The DirNode class is a building block for the FSTree class. It is our representation of folders. Each DirNode instance has a string name, a DirNode *parent, a vector<string> of the names of regular files in the directory, and a vector<DirNode *> of subdirectories.

Note: vector is a template class from the C++ Standard Template Library. A template in C++ is an extraordinarily powerful construct that lets us (among other things) parameterize types with other types. A key use of a template in C++ is to create generic containers (i.e., types that hold objects of some other type). The vector class is such a generic container: when you instantiate a vector, you tell the compiler what type of things you'll be putting into it. In our case, a DirNode has one vector<string> and one vector<DirNode *>.

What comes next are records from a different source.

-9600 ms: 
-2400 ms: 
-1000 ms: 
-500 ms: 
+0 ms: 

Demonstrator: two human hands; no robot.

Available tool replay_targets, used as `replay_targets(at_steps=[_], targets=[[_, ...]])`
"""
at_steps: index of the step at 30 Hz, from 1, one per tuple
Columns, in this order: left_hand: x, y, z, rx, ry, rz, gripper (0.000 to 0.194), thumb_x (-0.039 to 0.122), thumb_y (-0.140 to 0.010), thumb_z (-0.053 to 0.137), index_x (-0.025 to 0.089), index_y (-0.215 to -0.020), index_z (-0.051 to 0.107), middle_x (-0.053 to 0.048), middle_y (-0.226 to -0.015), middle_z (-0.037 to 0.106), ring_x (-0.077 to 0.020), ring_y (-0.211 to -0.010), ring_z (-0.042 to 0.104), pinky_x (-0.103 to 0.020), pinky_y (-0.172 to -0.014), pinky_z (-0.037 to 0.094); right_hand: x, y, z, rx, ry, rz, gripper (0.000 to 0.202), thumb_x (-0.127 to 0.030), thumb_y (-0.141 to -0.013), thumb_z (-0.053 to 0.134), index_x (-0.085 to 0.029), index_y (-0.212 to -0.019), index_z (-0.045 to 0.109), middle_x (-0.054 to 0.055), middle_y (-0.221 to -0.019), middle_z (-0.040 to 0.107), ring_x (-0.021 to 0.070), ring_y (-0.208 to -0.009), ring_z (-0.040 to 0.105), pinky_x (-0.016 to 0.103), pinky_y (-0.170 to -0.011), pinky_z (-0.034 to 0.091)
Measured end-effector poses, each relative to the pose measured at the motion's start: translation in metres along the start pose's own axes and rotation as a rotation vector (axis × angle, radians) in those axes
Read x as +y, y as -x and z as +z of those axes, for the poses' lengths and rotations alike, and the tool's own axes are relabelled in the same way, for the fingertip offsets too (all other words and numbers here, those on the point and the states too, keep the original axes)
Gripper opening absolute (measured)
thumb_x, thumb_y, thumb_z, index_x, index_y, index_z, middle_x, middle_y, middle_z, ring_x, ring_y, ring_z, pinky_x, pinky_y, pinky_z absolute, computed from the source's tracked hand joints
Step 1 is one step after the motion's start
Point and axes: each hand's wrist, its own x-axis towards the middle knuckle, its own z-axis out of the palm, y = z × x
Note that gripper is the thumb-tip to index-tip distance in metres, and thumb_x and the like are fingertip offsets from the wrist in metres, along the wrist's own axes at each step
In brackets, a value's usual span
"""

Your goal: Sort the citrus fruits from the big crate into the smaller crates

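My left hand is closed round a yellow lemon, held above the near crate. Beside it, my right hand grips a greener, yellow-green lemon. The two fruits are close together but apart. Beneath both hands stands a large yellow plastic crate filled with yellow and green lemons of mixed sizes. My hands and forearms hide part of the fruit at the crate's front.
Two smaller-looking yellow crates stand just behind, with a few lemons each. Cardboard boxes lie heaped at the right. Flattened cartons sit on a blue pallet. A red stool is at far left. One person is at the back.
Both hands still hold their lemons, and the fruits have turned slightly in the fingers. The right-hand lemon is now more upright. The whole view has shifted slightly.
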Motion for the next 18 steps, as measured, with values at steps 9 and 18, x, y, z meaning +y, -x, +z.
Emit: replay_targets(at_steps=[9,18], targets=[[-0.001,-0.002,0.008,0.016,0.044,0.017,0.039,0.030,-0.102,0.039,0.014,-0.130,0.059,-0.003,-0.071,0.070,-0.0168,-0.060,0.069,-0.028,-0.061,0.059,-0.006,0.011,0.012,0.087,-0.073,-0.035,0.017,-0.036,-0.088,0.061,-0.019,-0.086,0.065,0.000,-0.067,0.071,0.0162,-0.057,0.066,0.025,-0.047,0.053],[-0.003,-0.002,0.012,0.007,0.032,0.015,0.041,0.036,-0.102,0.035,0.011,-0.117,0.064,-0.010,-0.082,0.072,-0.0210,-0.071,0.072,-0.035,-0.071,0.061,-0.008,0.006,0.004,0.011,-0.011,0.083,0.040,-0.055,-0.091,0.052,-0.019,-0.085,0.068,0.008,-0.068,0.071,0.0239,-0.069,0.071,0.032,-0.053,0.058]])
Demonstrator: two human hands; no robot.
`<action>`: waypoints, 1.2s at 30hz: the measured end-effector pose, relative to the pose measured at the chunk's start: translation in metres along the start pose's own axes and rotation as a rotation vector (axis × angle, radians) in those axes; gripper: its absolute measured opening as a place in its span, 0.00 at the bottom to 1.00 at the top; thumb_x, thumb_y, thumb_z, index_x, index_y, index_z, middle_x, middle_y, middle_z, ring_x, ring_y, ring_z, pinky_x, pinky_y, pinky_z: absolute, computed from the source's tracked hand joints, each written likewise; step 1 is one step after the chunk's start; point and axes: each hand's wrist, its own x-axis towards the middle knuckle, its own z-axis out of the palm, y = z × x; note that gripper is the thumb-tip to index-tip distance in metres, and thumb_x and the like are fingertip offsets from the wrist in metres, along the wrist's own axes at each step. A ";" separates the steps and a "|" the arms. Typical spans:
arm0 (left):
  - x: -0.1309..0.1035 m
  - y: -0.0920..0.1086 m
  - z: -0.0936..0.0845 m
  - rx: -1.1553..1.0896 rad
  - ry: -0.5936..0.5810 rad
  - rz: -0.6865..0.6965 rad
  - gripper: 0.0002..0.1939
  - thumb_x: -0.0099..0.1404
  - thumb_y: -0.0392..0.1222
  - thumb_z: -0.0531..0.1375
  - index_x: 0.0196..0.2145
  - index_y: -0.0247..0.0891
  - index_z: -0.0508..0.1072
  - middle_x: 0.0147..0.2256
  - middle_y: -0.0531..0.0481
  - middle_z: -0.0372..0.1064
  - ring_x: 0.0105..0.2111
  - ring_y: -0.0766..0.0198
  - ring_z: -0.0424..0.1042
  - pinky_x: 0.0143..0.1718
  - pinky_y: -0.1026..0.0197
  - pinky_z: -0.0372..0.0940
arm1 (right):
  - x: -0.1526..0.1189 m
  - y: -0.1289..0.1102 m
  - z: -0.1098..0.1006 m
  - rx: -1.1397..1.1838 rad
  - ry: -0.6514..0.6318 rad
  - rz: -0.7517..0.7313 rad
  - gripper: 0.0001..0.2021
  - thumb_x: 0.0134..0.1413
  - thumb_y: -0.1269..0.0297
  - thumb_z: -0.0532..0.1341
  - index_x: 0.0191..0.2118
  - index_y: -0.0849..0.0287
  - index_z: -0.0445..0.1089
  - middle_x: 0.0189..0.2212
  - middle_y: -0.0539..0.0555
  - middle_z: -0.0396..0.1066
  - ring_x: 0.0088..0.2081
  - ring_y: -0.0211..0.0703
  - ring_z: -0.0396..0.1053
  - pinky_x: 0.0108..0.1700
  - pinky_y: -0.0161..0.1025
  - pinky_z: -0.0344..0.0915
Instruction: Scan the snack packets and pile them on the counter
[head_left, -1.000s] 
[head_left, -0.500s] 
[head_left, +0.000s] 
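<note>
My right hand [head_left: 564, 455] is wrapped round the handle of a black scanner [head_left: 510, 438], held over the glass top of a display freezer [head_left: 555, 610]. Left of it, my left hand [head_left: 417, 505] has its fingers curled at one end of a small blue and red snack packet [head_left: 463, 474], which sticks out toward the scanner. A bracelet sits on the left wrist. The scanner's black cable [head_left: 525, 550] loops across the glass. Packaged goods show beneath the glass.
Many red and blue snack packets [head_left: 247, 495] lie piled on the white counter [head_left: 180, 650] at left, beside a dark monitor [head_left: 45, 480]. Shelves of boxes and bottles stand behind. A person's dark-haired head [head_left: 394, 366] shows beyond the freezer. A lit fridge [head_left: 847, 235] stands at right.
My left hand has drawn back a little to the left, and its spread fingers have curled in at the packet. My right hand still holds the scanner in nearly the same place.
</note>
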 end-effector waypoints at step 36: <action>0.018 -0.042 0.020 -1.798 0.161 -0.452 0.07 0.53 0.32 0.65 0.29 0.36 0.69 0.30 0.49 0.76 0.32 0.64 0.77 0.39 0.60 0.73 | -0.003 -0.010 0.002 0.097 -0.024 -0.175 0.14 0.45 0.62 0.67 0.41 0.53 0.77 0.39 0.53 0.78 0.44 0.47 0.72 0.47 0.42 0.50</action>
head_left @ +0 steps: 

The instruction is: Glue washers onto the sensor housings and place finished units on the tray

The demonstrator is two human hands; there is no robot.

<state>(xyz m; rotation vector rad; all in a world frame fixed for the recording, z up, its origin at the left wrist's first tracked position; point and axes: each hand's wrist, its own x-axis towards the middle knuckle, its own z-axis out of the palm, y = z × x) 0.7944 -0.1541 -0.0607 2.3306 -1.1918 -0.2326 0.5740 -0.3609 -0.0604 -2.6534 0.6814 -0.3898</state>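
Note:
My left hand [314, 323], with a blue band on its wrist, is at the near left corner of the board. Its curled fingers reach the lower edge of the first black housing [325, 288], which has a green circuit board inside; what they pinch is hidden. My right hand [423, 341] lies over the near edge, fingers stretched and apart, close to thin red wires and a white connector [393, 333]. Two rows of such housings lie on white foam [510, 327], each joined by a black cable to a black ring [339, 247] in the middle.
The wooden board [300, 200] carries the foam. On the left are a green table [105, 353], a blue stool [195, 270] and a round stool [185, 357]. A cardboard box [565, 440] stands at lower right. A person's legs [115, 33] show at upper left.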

See the description of the Hashtable interface below for more information about templates and vectors.

DirNode contains the following public functions (you can find the complete list of all functions including the private ones in the header file DirNode.h):

bool has_subdirectory()
- returns true if and only if there are subdirectories in the current node
bool has_files()
- returns true if and only if there are regular files in the current node
bool is_empty()
- returns true if and only if there are no files or subdirectories in the current node
int num_subdirectories()
- returns the number of subdirectories in the current node
int num_files()
- returns the number of regular files in the current node
string get_name()
- returns the name of the current directory
fs::path get_path()
- Returns the path to this directory relative to the root of this tree.
Note: fs::path is a type from the <filesystem> header file, which represents a path to a file. There are many useful things you can do with a path that you cannot easily do with a string, such as compute them relative to another path, extract the file name and extension, canonicalize it (i.e., /foo/../bar//baz could become /bar/baz), etc. A path is also platform-independent, meaning that you do not need to worry about the path separator on your platform to use a path (for example, on Windows the path separator is '\', not '/').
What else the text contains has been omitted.